Connections between Geospatial Data and Becoming a Data Professional
Dr. Dawn Wright, Chief Scientist at Esri, recently shared a presentation she gave on the topic of “A Geospatial Industry Perspective on Becoming a Data Professional.”
How can GIS and Big Data be conceptualized and applied to solve problems? How can the way we define and train data professionals move the integration of Big Data and GIS simultaneously forward? How can GIS as a system and GIS as a science be brought together to meet the challenges we face as a global community? What is the difference between a classic GIS researcher and a modern GIS researcher? How and why must GIS become part of open science?
These issues and more are examined in the slides and the thought-provoking text underneath each slide. Geographic Information Science has long welcomed strong collaborations among computer scientists, information scientists, and other Earth scientists to solve complex scientific questions, and therefore parallels the emergence as well as the acceptance of “data science.”

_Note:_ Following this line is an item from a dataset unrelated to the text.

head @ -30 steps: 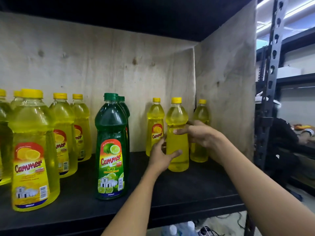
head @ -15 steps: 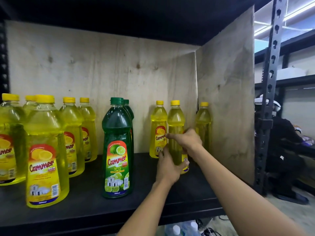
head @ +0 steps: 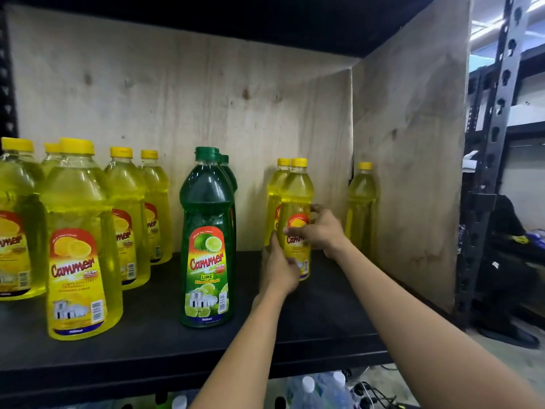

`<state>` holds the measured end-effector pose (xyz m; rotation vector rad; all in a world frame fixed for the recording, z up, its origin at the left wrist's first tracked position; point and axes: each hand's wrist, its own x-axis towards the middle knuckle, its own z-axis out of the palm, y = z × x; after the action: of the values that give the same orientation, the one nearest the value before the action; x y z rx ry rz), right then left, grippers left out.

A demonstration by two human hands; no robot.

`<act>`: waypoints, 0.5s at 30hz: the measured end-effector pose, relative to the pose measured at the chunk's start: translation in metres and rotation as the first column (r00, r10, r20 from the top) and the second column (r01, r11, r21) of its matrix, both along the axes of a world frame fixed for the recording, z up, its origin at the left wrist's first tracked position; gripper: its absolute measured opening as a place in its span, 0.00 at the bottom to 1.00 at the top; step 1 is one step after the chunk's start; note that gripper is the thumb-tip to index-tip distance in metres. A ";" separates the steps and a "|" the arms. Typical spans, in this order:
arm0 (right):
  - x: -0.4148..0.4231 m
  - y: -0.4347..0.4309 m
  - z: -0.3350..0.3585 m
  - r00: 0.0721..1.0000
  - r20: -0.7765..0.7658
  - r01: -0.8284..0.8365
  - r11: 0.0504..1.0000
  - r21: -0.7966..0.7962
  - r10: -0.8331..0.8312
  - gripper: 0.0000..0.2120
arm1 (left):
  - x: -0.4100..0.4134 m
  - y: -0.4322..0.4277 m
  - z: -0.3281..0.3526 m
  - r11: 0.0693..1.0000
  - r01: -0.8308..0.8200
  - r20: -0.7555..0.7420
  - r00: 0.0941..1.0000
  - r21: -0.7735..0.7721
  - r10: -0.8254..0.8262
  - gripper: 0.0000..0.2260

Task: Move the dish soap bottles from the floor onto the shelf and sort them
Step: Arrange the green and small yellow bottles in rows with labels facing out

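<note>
A small yellow dish soap bottle stands upright on the black shelf, label facing me. My left hand grips its lower left side. My right hand wraps its middle from the right. Close behind it stands a second small yellow bottle, and a third stands alone in the right corner. Two green lime bottles stand one behind the other at the shelf's middle. Several larger yellow bottles fill the left side.
Plywood panels form the back and right wall of the shelf bay. A black steel upright stands right of it. Clear water bottles and cables lie below the shelf. A person in dark clothes sits at the far right.
The bottle in my hands has turned so its label faces front, and it now stands closer in front of the rear small bottle. Both hands stayed on it.
</note>
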<state>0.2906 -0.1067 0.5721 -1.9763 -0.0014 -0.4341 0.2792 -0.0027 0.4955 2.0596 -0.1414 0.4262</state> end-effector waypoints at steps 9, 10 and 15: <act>0.011 0.001 -0.001 1.000 0.025 0.019 0.977 -0.215 -0.014 0.37 | -0.011 -0.001 -0.006 0.977 -0.144 -0.014 0.989 0.154 0.148 0.36; 0.010 0.002 0.000 0.999 0.034 0.029 0.970 -0.241 -0.022 0.36 | -0.012 -0.002 -0.006 0.976 -0.146 -0.017 0.988 0.164 0.150 0.36; 0.005 0.004 -0.004 0.998 0.058 0.052 0.954 -0.296 -0.036 0.38 | -0.023 -0.009 -0.007 0.953 -0.182 0.027 0.983 0.244 0.181 0.38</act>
<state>0.2952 -0.1024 0.5678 -2.2638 -0.0594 -0.5402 0.2560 -0.0120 0.4888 2.3265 -0.0060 0.5485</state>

But the researchers and developers in “data science” need to be encouraged and recruited from somewhere, and once they have arrived, they need to blaze a lifelong learning pathway. Therefore, germane to any discussion on emerging fields such as data science is how students are educated, trained, and recruited–here, as data professionals within the geospatial industry. Such discussion needs to include certification, solving problems, critical thinking, and ascribing to codes of ethics.
I submit that the integration of GIS and open science not only will be enriched by the immersion of issues that we bring up in this blog and in our book, but is actually dependent in large part on researchers and developers who understand such issues and can put them into practice. What issues? Issues of understanding geospatial data and knowing how to apply it to real-world problems, of scale, or data quality, of crowdsourcing, of data standards and portals, and others that we frequently raise here. Nurturing these skills and abilities in geospatial professionals is a key way of helping GIS become a key part of data science, and our ability to move GIS from being a “niche” technology or perspective to one that all data scientists use and share.